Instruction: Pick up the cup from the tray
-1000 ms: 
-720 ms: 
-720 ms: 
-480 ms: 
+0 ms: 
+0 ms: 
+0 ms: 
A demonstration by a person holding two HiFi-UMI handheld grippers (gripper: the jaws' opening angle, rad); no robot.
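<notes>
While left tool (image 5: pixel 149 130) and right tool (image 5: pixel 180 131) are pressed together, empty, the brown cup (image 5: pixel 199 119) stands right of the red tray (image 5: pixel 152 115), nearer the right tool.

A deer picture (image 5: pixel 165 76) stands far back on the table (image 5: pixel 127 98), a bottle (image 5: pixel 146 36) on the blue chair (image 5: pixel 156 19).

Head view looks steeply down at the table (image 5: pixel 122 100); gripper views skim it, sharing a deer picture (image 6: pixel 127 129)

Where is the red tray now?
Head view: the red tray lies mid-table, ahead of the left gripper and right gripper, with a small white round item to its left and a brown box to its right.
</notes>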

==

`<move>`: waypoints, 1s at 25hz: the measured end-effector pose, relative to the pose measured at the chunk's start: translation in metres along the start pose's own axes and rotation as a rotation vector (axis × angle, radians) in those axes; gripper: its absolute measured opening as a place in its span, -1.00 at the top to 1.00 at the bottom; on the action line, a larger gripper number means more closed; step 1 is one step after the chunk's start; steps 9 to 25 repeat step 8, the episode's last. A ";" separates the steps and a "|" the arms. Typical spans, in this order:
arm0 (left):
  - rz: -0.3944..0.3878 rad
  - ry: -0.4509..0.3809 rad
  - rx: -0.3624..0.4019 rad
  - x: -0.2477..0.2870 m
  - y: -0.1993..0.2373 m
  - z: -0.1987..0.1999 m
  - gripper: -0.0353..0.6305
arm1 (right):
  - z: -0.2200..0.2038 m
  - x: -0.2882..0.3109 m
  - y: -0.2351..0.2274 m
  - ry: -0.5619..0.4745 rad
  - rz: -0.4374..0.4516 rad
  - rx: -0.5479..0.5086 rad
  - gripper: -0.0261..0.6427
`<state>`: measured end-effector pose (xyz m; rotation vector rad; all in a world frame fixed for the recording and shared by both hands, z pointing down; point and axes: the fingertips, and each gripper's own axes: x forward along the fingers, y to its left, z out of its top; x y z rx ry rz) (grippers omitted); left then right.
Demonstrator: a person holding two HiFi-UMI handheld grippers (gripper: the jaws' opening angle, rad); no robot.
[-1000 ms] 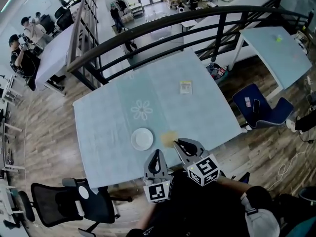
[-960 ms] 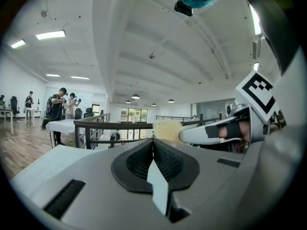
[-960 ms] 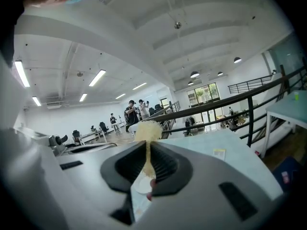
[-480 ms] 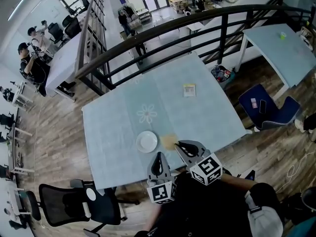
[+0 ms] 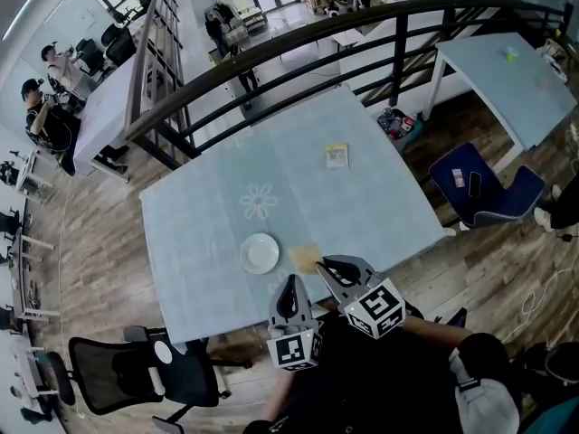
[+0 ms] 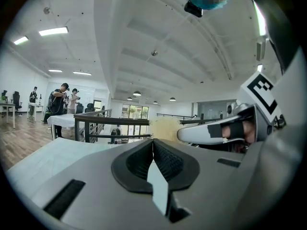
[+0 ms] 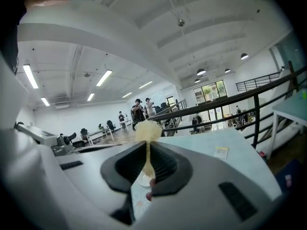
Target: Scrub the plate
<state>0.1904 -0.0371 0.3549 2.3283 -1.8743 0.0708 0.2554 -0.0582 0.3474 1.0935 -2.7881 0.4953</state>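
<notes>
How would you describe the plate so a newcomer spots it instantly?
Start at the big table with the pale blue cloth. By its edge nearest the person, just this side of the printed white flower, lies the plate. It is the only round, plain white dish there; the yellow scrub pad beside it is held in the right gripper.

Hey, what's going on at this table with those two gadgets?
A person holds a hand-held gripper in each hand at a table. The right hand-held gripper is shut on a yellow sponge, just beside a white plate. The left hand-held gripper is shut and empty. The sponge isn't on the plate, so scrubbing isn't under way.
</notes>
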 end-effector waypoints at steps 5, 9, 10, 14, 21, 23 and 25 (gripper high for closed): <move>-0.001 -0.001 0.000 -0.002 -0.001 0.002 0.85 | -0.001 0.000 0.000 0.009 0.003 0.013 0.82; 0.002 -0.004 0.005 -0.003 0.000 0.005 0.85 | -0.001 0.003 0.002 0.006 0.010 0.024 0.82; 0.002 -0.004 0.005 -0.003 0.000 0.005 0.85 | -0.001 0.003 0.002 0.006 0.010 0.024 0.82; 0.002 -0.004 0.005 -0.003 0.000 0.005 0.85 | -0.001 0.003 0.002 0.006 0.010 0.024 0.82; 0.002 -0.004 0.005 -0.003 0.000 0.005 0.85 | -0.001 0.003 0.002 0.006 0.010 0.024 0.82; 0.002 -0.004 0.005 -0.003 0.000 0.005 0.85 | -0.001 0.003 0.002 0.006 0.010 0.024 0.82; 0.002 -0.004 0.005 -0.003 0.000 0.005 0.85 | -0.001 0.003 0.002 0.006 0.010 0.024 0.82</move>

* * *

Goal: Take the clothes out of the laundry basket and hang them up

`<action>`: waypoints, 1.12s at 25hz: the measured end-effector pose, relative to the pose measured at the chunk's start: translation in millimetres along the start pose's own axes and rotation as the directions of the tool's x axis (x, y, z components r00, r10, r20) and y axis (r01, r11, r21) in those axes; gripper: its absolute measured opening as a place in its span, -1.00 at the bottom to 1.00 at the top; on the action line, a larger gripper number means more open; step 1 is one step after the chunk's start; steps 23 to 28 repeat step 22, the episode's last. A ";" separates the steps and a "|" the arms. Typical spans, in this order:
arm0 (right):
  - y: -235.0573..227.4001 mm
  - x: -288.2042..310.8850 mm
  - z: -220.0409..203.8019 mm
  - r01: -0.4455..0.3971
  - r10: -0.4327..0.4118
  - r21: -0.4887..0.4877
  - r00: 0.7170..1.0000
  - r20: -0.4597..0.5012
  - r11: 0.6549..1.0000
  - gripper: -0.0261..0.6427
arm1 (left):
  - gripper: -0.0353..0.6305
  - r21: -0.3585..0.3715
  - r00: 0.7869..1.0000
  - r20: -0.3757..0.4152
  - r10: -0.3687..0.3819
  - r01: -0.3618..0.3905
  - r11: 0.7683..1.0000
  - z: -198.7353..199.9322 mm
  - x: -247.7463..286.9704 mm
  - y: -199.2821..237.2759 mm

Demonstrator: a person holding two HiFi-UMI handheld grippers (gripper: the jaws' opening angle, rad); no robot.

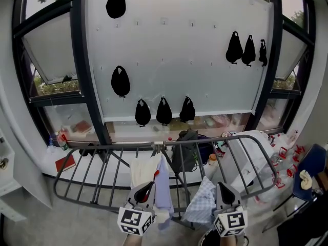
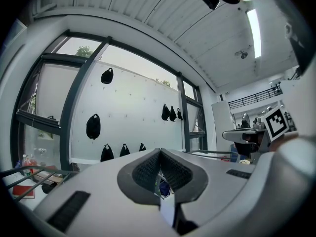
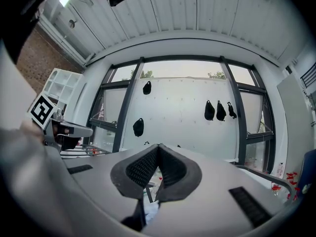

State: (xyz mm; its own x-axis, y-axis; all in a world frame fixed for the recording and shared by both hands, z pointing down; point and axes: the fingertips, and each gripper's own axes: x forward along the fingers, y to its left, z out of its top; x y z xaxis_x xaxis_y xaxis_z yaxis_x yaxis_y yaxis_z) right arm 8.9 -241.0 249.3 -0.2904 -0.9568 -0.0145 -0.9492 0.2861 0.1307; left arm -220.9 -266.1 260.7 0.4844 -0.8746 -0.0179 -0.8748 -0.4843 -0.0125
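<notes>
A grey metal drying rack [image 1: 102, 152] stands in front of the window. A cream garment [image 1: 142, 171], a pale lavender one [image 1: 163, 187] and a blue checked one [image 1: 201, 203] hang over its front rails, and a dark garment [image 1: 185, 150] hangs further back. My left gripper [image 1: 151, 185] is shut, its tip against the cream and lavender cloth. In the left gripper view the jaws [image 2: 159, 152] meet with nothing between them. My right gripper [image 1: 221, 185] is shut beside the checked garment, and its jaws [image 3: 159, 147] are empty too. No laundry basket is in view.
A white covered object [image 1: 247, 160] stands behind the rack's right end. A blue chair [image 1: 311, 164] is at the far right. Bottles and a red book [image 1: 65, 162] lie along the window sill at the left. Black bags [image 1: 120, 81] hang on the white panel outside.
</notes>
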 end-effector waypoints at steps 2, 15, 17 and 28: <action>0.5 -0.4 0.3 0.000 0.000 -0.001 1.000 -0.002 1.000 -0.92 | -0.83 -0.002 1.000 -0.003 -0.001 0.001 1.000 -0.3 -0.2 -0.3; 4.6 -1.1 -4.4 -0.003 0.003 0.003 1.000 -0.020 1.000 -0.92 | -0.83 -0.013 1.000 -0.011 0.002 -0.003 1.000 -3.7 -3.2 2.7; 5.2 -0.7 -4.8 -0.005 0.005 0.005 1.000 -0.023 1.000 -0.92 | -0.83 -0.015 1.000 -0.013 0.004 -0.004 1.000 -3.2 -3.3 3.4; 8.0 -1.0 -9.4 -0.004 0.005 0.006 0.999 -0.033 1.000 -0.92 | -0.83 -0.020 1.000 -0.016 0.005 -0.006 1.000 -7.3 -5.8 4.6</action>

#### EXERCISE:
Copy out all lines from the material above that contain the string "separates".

#### OUTPUT OF THE TASK:
`<move>`: waypoints, 1s at 25hz: the measured end-effector pose, relative to the pose measured at the chunk's start: translation in metres along the start pose's own axes and rotation as a rotation vector (axis × angle, radians) in those axes; gripper: its absolute measured opening as a place in its span, -1.00 at the top to 1.00 at the bottom; on the action line, a larger gripper number means more closed; step 1 is one step after the chunk's start; steps 9 to 25 repeat step 8, the episode's last. A ";" separates the steps and a "|" the arms. Typical spans, in this order:
`<action>`: waypoints, 1.12s at 25hz: the measured end-effector pose, relative to the pose measured at the chunk's start: translation in millimetres along the start pose's own axes and rotation as the directions of the tool's x axis (x, y, z components r00, r10, r20) and y axis (r01, r11, r21) in those axes; gripper: its absolute measured opening as a place in its span, -1.00 at the bottom to 1.00 at the top; on the action line, a larger gripper number means more open; step 1 is one step after the chunk's start; steps 23 to 28 repeat step 22, the episode's last. A ";" separates the steps and a "|" the arms. Typical spans, in this order:

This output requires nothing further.